I have a table with 10 columns that need to be searchable (the table itself has about 20 columns). So the user will enter query criteria for at least one of the columns but possibly all ten. All non-empty criteria is then put into an AND condition

Suppose the user provided non-empty criteria for column1 and column4 and column8 the query would be:

select * from the_table 
where column1 like '%column1_query%' 
and column4 like '%column4_query%'
and column8 like '%column8_query%'

So my question is: am I better off creating 1 index with 10 columns? 10 indexes with 1 column each?
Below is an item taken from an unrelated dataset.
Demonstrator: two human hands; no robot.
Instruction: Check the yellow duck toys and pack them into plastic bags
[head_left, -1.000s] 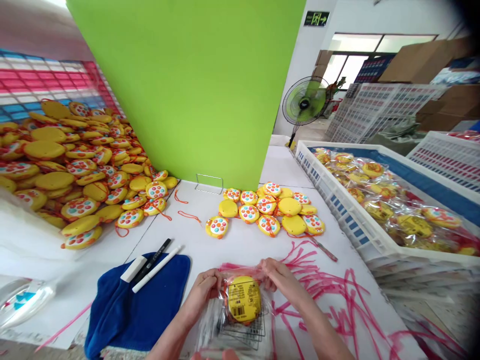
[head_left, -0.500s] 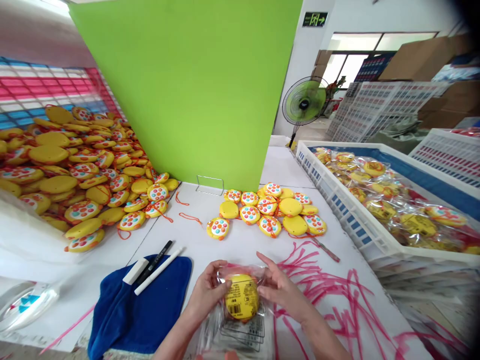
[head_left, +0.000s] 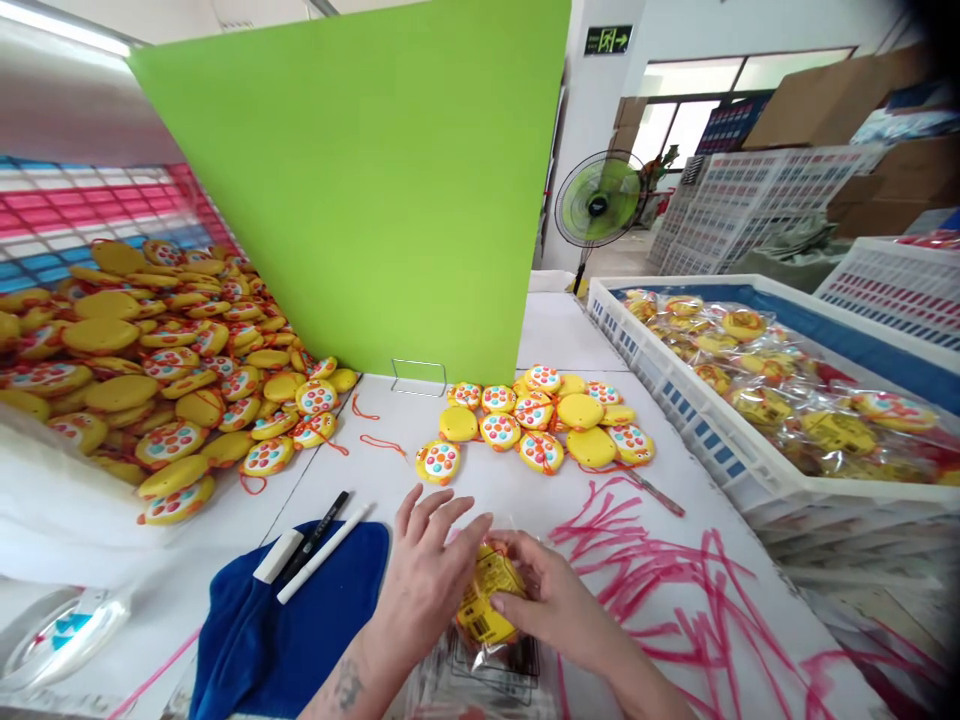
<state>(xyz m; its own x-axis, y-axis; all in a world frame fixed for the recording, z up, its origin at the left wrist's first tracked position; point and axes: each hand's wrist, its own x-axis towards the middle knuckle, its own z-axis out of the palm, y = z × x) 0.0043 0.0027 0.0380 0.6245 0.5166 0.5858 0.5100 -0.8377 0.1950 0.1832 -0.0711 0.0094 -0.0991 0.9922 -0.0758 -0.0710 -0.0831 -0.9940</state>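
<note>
A yellow turtle-shaped toy in a clear plastic bag [head_left: 487,610] has its printed back facing up. My right hand [head_left: 544,590] grips it from the right, thumb across its front. Over the bag's left side, my left hand [head_left: 424,570] has its fingers stretched and apart; whether its thumb touches the plastic is unclear. Under the toy lies a stack of clear plastic bags with black print [head_left: 495,665]. Several loose yellow toys with coloured dots [head_left: 540,450] lie beyond my hands.
At left is a big heap of toys [head_left: 172,390]. A blue cloth [head_left: 300,640] bears pens. Pink strips [head_left: 675,600] and a thin knife-like tool [head_left: 656,493] lie right. A white crate [head_left: 795,490] holds bagged toys. Behind stands a green panel [head_left: 360,200].
My left hand has let go of the bag's edge and risen with fingers spread. My right hand has closed around the bagged toy, which is now tilted.
</note>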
Or do I need to find out what sets of columns are queried together frequently and create indexes for them (an index on cols 1,4 and 8 in the case above).

If my understanding is correct a single index of 10 columns would only work effectively if all 10 columns are in the condition.

Open to any suggestions here, additionally the rowcount of the table is only expected to be around 20-30K rows but I want to make sure any and all searches on the table are fast.

Thanks!

+1  A: 
  1. "find out what sets of columns are queried together frequently and create indexes for them" is the best approach.

    Also, order the columns in indexes based on 2 criteria:

    • Columns that are more frequent in where clauses have priority

    • Columns that are more selective have priority.

      E.g. if "where col1=val1" returns an average of 2 rows for a random value val1, but "where col2=val2" returns 2000 rows on average, col1 should have priority as far as being early in index

  2. Not sure about Postgres, but in Sybase, the like '%xxx%' expressions (e.g match value starts with wildcard) do NOT hit the index, EVER. So the index can't help with that query unless you select those 3 columns and thus make it a covering index.

DVK
A: 

Any query filter conditions that prefix with a wildcard cannot utilise an index [suffixing is fine, i.e. 'abc%']

Mitch Wheat
A: 

PostgreSQL will use indexes if the columns queried are in the same order in the where clause and the index. An index of all 10 columns would work fine.

However, you will get no benefits from an index if you have wildcard matching on both sides of the queried text.

It will make more sense to use the full text module for PostgreSQL to generate your indexes if you need wildcards on both sides of user supplied input.